Please count how many lines below contain the word "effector" and reply with only that number.

**Supplied information**
☆ ☆ ☆ ☆ ☆

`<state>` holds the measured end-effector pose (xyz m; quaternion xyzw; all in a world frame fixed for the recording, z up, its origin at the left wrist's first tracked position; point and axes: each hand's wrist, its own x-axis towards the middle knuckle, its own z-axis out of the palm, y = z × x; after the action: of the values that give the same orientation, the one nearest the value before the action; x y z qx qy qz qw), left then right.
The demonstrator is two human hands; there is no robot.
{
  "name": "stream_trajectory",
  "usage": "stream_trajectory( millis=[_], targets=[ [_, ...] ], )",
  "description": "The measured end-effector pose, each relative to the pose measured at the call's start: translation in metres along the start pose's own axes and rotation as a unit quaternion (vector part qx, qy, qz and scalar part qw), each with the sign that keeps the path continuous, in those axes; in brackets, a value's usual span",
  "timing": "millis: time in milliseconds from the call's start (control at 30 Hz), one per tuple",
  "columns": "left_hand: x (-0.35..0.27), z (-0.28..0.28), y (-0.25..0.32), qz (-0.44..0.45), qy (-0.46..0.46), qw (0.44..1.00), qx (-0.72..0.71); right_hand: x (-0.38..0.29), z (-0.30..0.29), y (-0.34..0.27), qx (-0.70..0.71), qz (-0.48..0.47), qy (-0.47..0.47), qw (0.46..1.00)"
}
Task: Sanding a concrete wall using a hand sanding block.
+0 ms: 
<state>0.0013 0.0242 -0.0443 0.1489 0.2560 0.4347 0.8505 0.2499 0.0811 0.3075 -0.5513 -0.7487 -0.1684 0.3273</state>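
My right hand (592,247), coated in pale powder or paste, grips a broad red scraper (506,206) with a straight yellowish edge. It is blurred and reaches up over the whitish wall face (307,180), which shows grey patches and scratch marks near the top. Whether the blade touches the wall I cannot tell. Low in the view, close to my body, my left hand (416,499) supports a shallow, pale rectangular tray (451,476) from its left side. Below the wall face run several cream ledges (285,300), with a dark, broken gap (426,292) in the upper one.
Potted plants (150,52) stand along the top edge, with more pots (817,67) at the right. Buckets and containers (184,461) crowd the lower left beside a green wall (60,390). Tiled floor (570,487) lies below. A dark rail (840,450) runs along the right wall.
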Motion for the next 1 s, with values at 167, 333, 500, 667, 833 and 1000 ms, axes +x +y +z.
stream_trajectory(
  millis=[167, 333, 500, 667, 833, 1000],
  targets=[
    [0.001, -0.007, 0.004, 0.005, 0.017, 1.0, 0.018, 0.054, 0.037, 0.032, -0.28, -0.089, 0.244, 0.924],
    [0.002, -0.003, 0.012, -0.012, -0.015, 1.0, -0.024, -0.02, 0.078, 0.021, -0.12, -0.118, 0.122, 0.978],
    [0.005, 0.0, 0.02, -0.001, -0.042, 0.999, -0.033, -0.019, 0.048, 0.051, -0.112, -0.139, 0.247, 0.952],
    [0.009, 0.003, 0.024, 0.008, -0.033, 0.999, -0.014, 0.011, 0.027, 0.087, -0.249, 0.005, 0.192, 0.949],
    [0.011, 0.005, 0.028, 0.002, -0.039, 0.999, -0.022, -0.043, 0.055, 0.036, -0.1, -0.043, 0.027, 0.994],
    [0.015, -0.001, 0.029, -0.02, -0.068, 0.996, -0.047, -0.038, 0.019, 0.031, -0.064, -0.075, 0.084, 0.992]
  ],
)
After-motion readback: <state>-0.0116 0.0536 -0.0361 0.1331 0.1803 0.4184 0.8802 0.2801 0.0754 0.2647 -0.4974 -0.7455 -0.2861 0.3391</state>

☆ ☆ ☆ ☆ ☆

**Answer to this exercise**
2